The hospitals concerned are the Mid-Western Hospital in Limerick, Waterford Regional Hospital, Cork University Hospital, Sligo General Hospital, St James's Hospital, Beaumont Hospital, Connolly Hospital and Tallaght Hospital in Dublin.
The five companies - Beacon Medical Group, Bon Secours Group, Capio, Mater Private and Mount Carmel (formerly Harlequin) - have all put in bids for at least two sites, while Beacon is bidding for six.
The bidders are currently drawing up detailed plans for each site and they will be invited to tender on March 2nd. The evaluation of bids is due to conclude on March 23rd.
If agreements with successful bidders are signed on April 16th, the companies will then have to go through the planning process and, given the level of opposition to the proposals, it is likely that objections will be lodged.
Finn says the debate over the plan to date has not recognised that the contracts include "a lot of significant minimum requirements which are there to protect the public interest".
For example, they will be required to take emergency admissions 24 hours a day, seven days a week.
He says the co-located hospitals will be providing a full range of care to private patients and once they open, the only private patients remaining in public hospitals will be those availing of a very small number of national specialist services, such as lung transplants and spinal injuries, which are based at specific public hospitals.
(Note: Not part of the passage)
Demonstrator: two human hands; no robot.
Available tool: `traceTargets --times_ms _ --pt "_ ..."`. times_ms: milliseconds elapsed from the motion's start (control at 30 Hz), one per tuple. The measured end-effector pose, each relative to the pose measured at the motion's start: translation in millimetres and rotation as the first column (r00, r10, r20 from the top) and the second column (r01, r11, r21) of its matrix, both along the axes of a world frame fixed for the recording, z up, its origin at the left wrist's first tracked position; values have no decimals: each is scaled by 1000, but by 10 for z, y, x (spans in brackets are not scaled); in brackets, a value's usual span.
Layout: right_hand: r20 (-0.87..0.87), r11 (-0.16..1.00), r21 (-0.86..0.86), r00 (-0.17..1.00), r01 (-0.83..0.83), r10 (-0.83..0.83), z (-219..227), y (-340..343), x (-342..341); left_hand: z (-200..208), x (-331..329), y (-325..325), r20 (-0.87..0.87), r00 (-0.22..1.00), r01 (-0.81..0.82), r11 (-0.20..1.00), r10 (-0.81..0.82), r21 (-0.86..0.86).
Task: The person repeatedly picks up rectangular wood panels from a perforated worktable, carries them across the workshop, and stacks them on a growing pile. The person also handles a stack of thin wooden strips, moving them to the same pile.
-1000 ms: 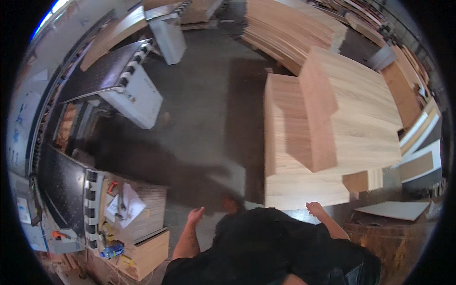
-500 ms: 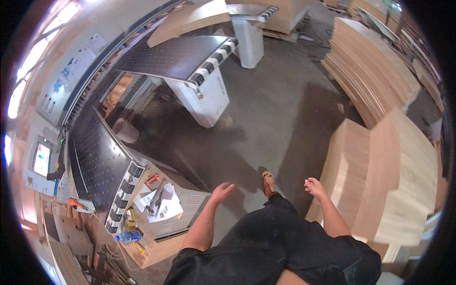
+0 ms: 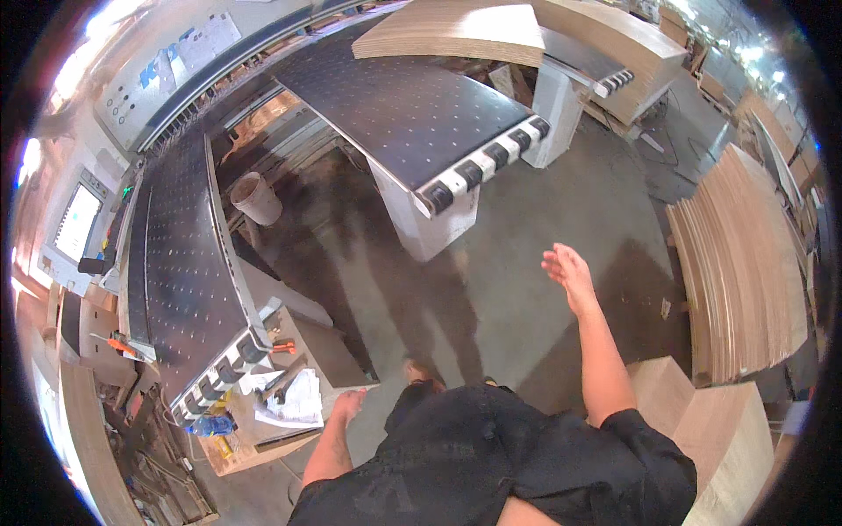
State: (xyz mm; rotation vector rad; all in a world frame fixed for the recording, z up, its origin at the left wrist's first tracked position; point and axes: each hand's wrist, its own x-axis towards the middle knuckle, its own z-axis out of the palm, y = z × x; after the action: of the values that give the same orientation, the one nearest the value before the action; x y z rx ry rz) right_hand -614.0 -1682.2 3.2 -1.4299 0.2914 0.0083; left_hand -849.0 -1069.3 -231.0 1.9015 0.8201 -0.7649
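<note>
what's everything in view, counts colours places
dotted tables: three, black, left to upper centre
supports: 2+, white, under tables
board stacks: 4+, tan, top and right
bucket: one, pale, between two tables
screen: one, white, far left
bench: one, tan, lower left
papers: several, white, on bench
bottle: one, blue, on bench
small item: one, orange, on bench
floor: one, grey, centre
clothes: some, black, bottom
left fingers: one hand, bare, near bench
right fingers: one hand, bare, over floor

Free floor (image 3: 605, 206) runs between the obstructing black table (image 3: 403, 114) and board stack (image 3: 745, 272).
</note>
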Motion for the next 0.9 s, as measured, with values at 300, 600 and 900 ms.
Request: traceTargets --times_ms 300,600,900 --pt "115 963 -161 964 -218 238 596 1834 2448 -572 1751 619 -112 976 -195 980 189 -46" --pt "48 985 -155 995 -82 90 556 2637 4072 -15 4245 1371 144 969 -155 950 199 -271" --pt "156 988 42 976 147 -152 355 2820 6329 422 5917 2616 243 889 -359 921 387 -151"
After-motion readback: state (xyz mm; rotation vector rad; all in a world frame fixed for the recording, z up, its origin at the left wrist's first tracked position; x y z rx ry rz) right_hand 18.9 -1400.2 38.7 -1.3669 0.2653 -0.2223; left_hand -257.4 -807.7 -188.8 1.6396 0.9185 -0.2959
The co-located private hospitals are also required to make available 20 per cent of their beds to public patients to avail of Government tax incentives and to provide services to these patients at a fee of 10 per cent less than that charged to private insurers.
Finn says that while it is not expected that these beds will be required for public patients once public beds have been freed up with the removal of private patients, mechanisms will be included in the service level agreements to ensure they will be available in the event of a backlog in the public hospital.
However, the Beacon Clinic in Sandyford in Dublin, which opened in October, is also subject to this requirement but the HSE has never made use of these beds for public patients despite problems over the winter in Dublin's public hospitals.
Finn maintains the plan is "incredibly good value" for the public system, saying no opponents have been able to show otherwise.
Fine Gael's Twomey accuses Mary Harney of "copperfastening the two-tier health service". He says both private and public patients will suffer.
Private patients will be paying much higher insurance premiums but may not have access to consultants in the co-located hospitals.
Whereas public patients will also have less access to consultants who instead of working in the same public hospital will be doing private work "off-site", in the co-located private hospital.
He says he is amazed that the HSE would consider signing legally binding agreements with private hospital developers before agreeing a contract with consultants.